» **Problem details**: Please output exactly the lines below, starting at the line that has "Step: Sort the" and ending at the line that has "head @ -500", both included; leave out all pictures and include nothing else.

» **Extracted entries**:
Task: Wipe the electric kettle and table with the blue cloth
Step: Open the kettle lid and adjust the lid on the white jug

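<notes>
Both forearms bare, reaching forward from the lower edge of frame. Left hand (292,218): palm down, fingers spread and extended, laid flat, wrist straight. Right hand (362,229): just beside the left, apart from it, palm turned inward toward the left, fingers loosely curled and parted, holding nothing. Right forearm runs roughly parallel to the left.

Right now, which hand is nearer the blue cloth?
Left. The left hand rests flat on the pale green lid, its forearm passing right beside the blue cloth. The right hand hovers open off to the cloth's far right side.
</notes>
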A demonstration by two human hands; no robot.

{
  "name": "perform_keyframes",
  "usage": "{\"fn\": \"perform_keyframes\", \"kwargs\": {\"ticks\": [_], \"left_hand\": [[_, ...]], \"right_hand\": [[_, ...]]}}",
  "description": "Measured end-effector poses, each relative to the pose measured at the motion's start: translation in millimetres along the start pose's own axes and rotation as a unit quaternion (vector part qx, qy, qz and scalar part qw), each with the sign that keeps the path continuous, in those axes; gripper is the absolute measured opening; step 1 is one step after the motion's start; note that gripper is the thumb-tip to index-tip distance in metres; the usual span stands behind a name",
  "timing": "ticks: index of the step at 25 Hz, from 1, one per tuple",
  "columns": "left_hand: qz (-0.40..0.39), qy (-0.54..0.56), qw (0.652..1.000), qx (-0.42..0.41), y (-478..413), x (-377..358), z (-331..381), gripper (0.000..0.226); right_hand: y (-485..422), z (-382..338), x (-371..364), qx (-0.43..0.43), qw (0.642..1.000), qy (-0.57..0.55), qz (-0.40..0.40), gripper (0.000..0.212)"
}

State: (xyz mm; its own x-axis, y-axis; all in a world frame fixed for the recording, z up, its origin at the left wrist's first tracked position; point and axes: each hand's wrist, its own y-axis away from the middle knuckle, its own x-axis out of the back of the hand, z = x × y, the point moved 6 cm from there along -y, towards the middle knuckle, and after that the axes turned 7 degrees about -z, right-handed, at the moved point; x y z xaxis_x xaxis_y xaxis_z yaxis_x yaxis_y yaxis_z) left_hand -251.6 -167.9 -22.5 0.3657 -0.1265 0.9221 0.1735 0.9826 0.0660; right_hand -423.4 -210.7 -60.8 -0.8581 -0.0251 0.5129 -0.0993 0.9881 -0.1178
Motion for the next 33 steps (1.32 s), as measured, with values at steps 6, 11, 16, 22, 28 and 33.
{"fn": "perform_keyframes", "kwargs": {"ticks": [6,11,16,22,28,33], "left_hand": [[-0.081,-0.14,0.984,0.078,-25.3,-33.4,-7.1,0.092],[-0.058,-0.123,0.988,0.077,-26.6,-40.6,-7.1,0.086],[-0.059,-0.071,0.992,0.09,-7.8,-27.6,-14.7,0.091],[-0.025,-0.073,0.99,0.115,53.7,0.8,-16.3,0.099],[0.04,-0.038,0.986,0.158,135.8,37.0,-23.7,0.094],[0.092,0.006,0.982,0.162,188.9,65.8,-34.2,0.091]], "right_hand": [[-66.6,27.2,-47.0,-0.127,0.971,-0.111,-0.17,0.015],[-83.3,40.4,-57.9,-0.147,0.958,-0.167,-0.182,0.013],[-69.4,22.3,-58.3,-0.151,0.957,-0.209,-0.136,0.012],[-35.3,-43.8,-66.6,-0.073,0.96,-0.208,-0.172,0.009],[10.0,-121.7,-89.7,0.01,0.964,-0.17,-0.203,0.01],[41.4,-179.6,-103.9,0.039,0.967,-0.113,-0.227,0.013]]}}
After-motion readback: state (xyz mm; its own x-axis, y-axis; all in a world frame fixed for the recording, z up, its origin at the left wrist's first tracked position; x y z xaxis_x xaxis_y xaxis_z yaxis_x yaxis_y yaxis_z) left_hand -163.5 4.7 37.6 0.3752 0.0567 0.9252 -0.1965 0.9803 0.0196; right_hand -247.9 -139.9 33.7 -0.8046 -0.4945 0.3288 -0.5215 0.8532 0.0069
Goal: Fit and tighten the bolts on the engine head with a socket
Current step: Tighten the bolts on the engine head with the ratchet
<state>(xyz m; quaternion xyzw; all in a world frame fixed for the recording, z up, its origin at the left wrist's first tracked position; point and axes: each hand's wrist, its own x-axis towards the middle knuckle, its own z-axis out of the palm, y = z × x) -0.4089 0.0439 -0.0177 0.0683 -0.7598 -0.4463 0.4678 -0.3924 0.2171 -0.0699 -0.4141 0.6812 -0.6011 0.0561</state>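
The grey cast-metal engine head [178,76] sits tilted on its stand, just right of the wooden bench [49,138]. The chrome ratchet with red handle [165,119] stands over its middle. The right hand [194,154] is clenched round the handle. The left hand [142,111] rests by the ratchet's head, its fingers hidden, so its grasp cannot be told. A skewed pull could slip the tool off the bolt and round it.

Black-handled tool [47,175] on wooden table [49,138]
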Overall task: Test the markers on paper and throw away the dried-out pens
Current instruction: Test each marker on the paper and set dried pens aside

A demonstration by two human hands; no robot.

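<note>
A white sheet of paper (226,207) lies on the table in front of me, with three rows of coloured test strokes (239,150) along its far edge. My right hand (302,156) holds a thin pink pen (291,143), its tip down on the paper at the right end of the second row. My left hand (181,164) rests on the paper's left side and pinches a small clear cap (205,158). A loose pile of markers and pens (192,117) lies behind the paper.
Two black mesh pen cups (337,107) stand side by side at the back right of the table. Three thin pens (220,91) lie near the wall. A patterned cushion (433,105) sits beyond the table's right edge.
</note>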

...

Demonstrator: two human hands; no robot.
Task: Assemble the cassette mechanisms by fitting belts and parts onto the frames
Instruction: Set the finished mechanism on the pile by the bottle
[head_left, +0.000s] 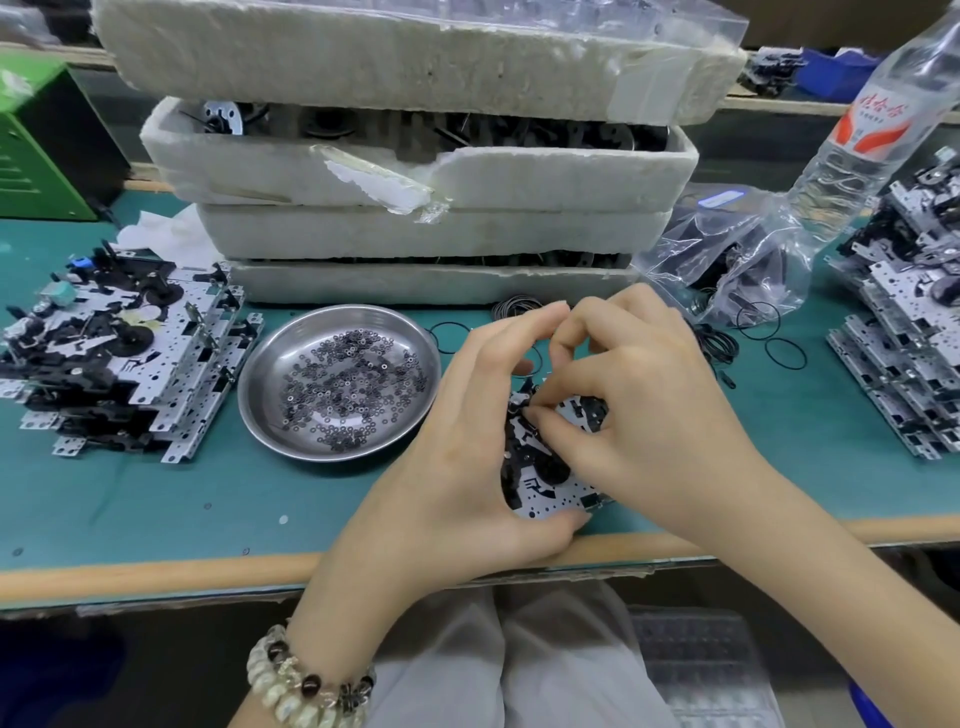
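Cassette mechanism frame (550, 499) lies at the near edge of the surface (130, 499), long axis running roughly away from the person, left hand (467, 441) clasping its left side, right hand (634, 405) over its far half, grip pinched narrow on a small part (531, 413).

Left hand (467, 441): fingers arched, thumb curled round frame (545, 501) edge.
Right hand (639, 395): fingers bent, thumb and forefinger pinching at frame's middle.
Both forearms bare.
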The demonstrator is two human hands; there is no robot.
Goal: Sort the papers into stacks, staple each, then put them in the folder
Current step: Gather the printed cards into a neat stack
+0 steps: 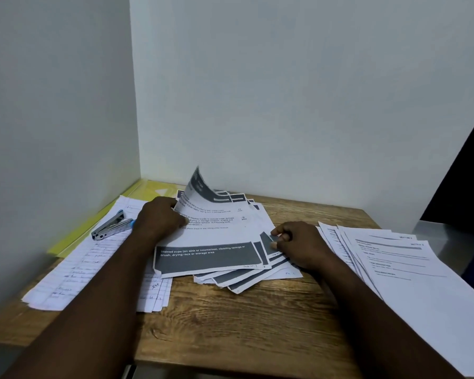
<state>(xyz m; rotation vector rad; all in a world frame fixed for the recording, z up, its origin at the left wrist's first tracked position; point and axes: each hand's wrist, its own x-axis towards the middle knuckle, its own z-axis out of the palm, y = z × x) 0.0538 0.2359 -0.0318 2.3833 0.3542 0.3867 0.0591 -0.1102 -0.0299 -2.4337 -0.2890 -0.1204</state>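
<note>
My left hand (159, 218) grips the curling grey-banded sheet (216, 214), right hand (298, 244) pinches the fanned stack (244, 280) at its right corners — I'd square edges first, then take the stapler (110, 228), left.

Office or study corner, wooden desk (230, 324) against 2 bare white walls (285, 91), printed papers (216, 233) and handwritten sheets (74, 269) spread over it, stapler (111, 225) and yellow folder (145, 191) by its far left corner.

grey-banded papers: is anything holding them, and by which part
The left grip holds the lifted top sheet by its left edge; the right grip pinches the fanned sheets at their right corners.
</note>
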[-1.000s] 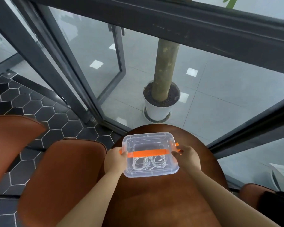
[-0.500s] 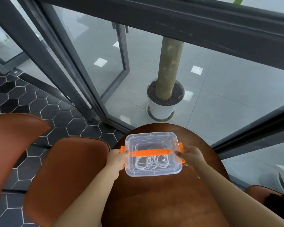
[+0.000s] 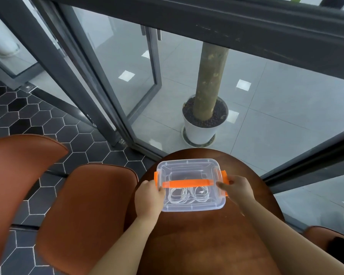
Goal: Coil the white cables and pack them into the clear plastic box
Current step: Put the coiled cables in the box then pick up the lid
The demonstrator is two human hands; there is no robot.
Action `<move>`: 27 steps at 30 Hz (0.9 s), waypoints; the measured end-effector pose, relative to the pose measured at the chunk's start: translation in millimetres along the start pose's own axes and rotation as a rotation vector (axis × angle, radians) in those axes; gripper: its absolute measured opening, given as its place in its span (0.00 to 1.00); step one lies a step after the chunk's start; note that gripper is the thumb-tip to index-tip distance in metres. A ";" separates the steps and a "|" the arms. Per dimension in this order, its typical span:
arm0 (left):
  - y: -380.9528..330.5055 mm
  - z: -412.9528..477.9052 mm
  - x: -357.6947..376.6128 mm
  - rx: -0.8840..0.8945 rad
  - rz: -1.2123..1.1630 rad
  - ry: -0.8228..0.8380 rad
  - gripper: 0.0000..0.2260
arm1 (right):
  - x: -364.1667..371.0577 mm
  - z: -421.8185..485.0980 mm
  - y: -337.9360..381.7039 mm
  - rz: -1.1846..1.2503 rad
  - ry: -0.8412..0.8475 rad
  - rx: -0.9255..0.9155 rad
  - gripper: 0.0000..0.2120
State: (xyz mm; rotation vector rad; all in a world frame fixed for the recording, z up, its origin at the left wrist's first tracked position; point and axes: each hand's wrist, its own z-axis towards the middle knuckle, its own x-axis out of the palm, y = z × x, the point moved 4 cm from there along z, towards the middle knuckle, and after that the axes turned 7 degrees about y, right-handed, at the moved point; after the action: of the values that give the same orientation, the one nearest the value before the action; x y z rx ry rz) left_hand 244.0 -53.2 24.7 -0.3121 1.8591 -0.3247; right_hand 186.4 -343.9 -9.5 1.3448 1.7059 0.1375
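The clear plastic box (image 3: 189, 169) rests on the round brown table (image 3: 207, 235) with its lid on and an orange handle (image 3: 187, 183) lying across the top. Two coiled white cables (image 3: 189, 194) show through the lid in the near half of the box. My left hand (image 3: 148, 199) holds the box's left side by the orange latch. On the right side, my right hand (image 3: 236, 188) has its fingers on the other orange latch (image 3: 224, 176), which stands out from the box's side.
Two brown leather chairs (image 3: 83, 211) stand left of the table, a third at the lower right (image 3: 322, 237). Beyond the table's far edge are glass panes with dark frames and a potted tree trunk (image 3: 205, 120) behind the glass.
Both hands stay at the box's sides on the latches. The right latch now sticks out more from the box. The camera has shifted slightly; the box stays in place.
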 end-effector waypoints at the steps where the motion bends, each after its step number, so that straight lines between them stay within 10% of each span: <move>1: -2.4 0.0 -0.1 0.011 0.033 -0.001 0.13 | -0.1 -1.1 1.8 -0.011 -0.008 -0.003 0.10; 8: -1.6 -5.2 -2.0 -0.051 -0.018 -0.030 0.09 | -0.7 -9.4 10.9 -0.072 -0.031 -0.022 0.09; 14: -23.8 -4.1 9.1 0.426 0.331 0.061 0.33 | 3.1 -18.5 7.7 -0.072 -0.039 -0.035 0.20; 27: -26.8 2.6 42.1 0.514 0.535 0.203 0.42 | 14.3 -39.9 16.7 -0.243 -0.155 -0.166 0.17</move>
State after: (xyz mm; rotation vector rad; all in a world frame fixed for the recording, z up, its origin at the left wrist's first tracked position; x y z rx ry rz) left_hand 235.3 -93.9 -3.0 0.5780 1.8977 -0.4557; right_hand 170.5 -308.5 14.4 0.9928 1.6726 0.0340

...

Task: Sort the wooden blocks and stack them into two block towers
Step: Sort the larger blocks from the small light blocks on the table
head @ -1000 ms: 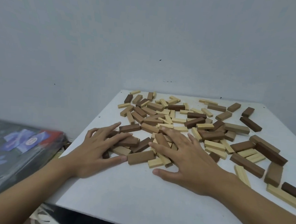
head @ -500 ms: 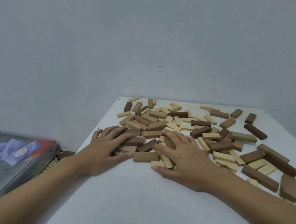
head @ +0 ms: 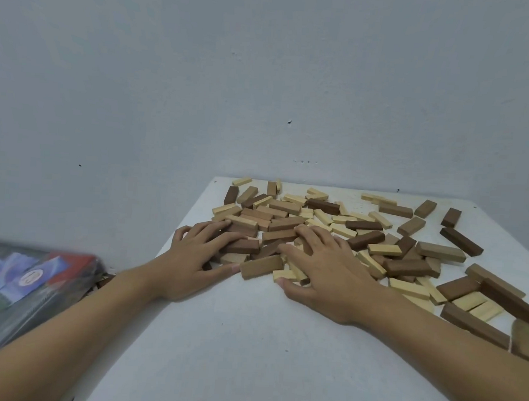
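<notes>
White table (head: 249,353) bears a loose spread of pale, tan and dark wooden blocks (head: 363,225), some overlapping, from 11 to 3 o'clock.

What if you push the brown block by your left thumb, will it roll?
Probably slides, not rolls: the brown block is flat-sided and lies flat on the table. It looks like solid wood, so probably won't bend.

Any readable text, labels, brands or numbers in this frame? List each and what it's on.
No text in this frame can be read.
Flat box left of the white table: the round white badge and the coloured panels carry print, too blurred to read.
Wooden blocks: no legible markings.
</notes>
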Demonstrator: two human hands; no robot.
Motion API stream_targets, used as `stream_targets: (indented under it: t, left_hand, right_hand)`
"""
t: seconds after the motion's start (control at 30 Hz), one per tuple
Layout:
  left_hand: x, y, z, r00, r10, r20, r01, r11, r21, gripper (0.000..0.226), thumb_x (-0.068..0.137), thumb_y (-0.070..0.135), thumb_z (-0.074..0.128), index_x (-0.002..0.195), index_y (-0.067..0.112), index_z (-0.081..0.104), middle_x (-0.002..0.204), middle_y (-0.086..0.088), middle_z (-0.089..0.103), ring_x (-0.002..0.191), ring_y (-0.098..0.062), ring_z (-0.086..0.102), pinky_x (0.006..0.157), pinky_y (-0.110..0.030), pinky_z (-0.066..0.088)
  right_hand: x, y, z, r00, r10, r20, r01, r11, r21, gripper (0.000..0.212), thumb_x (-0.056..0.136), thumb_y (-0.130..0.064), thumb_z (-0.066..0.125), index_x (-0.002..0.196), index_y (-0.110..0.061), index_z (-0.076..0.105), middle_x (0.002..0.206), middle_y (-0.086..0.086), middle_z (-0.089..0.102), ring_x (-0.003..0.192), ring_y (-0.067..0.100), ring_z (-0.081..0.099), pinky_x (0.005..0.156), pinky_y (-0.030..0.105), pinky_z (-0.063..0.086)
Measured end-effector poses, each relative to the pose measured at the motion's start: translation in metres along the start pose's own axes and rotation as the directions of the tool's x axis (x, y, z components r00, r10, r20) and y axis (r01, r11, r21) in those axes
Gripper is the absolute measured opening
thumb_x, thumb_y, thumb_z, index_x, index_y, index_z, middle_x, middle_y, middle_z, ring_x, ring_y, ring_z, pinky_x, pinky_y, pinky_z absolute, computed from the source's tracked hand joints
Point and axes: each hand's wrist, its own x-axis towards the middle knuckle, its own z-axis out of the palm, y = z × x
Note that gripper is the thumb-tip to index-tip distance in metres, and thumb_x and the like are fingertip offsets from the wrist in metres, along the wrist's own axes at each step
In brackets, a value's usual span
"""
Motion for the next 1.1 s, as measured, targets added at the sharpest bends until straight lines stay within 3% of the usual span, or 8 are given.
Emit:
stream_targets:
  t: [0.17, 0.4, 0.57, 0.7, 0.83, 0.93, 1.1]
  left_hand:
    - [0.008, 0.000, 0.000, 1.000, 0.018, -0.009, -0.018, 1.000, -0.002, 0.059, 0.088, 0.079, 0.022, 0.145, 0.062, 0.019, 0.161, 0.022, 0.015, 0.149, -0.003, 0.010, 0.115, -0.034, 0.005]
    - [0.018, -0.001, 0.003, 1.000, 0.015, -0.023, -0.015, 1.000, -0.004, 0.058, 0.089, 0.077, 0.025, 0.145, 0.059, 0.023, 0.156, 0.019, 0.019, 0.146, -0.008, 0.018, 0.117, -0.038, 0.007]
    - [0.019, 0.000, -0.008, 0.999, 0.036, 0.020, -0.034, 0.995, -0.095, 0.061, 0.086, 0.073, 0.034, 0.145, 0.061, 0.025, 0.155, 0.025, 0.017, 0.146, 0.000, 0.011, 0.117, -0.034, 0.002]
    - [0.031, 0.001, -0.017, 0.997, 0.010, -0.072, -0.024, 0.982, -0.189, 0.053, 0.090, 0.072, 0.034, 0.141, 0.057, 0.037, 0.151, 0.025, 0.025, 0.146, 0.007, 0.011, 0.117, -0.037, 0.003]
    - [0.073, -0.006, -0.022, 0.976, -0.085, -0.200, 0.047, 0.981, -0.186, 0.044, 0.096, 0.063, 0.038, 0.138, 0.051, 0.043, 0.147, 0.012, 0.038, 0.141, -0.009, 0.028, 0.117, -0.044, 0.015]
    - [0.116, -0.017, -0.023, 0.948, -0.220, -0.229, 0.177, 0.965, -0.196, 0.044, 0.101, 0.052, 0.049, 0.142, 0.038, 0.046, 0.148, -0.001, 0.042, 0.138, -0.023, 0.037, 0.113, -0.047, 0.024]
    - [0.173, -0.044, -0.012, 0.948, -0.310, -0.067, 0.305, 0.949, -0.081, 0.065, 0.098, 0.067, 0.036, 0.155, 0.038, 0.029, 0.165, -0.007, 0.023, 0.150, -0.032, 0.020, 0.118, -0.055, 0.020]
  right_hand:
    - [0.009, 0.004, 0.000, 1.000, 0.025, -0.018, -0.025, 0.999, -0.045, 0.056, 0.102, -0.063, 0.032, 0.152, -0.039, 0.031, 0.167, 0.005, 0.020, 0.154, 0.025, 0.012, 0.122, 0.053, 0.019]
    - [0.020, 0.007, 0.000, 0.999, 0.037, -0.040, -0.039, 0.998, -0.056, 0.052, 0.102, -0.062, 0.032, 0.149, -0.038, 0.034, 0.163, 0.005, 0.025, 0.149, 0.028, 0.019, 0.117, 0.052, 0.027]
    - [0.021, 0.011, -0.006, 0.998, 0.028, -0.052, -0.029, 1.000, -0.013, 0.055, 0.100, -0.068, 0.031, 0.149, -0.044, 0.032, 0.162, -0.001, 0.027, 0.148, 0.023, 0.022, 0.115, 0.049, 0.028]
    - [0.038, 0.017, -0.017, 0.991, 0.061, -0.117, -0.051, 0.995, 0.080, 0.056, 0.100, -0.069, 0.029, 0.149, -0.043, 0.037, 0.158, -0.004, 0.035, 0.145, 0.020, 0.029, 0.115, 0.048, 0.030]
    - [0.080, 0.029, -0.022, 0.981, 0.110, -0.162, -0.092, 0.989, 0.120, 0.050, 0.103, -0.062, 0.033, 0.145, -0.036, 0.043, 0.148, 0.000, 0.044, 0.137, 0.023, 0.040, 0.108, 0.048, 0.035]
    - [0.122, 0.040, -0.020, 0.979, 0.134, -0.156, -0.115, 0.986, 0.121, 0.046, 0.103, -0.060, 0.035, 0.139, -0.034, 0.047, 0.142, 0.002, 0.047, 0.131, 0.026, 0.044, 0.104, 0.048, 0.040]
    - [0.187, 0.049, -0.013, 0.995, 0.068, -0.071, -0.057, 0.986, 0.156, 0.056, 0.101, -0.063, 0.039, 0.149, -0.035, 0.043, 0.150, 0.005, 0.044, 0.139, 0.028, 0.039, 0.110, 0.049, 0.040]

» **Your response**:
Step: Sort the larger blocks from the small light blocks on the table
head @ -1000 ms: 
head @ -500 ms: 

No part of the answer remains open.